Un mois tout juste avant le premier tour de l'élection présidentielle, le rendez-vous de ce jeudi soir est évidemment capital pour François Fillon. Après le Grand débat de lundi sur TF1, l'Emission politique de France 2 lui offre sans doute l'une des toutes dernières chances d'enclencher la dynamique qui lui permettrait de rattraper les 7 à 8 points de retard que lui donnent les sondages sur Macron. Dans le camp Fillon, on n'a pas oublié que c'est à la faveur de cette même émission qu'il avait entamé sa remontée spectaculaire sur Sarkozy et Juppé. C'était le 27 octobre. Un mois avant la primaire de la droite.

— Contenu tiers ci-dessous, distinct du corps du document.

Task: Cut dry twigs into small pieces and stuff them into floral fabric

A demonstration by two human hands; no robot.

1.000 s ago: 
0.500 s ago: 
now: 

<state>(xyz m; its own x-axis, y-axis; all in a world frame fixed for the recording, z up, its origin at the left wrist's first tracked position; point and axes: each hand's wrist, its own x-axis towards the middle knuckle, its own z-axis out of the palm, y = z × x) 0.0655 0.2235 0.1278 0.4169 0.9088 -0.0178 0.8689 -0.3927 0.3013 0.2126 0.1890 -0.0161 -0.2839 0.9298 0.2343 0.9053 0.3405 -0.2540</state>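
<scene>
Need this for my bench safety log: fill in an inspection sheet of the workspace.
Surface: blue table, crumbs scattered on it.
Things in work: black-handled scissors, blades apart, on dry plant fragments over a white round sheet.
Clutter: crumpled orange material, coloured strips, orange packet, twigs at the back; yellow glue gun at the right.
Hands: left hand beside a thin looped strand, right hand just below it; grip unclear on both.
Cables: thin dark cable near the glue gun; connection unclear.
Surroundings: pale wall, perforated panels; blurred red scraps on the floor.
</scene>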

Y croit-il encore ? Tandis que le scepticisme et le découragement gangrènent sa famille politique, le candidat et ses derniers fidèles bataillent avec l'énergie du désespoir. Après le sursaut qui a suivi le rassemblement du Trocadéro le 5 mars, l'affaire des costumes à 13 000 euros la paire, révélée au JDD par le sulfureux avocat Robert Bourgi (qui a réglé la note), a fait des ravages dans l'opinion. Pour tenter de la reconquérir, le candidat ressort la théorie du complot. Dans le XVe arrondissement de Paris, son QG de campagne, rue Firmin-Gillot, prend des allures de Fort Chabrol. Avec ses derniers fidèles, Fillon se barricade dans une campagne d'assiégé.
A bout de souffle
Mercredi, en marge de son intervention devant l'Association des maires de France (AMF), il s'est dit victime d'une «machination» qui serait désormais «visible aux yeux de tous les Français». Cerné par les affaires, Fillon désigne le coupable : François Hollande. Car ce sont bien «les services de l'Etat» qui, chaque semaine, rendraient possibles, selon lui, des fuites organisées contre le secret de l'instruction. La dernière en date étant les révélations sur les perquisitions qui ont conduit les juges à soupçonner la fabrication de «faux» sur les contrats de travail de Penelope Fillon. Ce développement de l'enquête révélée par le Monde participe selon l'ancien Premier ministre d'une «attaque sans précédent contre le processus démocratique». Il appelle ses troupes à la résistance contre une gauche déterminée, selon lui, a sorti du jeu le candidat de la droite à l'élection présidentielle.
Dans ce contexte, Fillon poursuit ses réunions publiques. Après Courbevoie mardi, il sera à Biarritz vendredi. Partout, les salles sont pleines de sympathisants très remontés contre les médias. Si le «complot» les met en colère, les sondages leur minent le moral. Ces réunions baignent dans une ambiance très particulière : la combativité est au rendez-vous, mais le souffle manque. A Courbevoie, dans leur bastion des Hauts-de-Seine, les jeunes militants s'efforcent, en vain, de faire partager leur ferveur. Les «Fillon président» enflent mais retombent aussi vite, comme si la foule était à bout de souffle. Une Marseillaise, entonnée au début du meeting, est rebaptisée «le chant des rebelles»…
Dimension quasi-psychanalytique
Car Fillon, lui, se présente comme le premier des rebelles. Il abuse sans retenue du vocabulaire du résistant. Il est le capitaine qu'aucune tempête ne fera plier : «Mon projet est l'aboutissement d'une longue réflexion. Il est carré et je le suis aussi. La France a besoin d'une volonté. Une volonté pour donner un cap clair. Une volonté pour décider des réformes et s'y tenir. Cette volonté, je l'ai !» Dans son mot d'accueil, le maire LR de Courbevoie, Jacques Kossowski, ressort l'inusable métaphore du pilote de course qui se tient en retrait derrière ses concurrents, guettant l'aspiration qui lui assurera «la victoire finale». Il célèbre surtout «la capacité de résistance hors du commun» du candidat, dans «la cruelle épreuve» qui lui est infligée.
Patrick Devedjian, le président du département, va encore plus loin. Il soutient que cette «pénible campagne» aurait l'avantage de révéler «les qualités de l'homme» qui se présente à la présidence de la République. «Je crois que les Français veulent te voir dans cette épreuve», ajoute-t-il même, donnant à cette campagne une dimension quasi-psychanalytique. Audacieuse théorie qui aura contribué, ce mardi soir, à plomber plus encore le moral des fillonistes.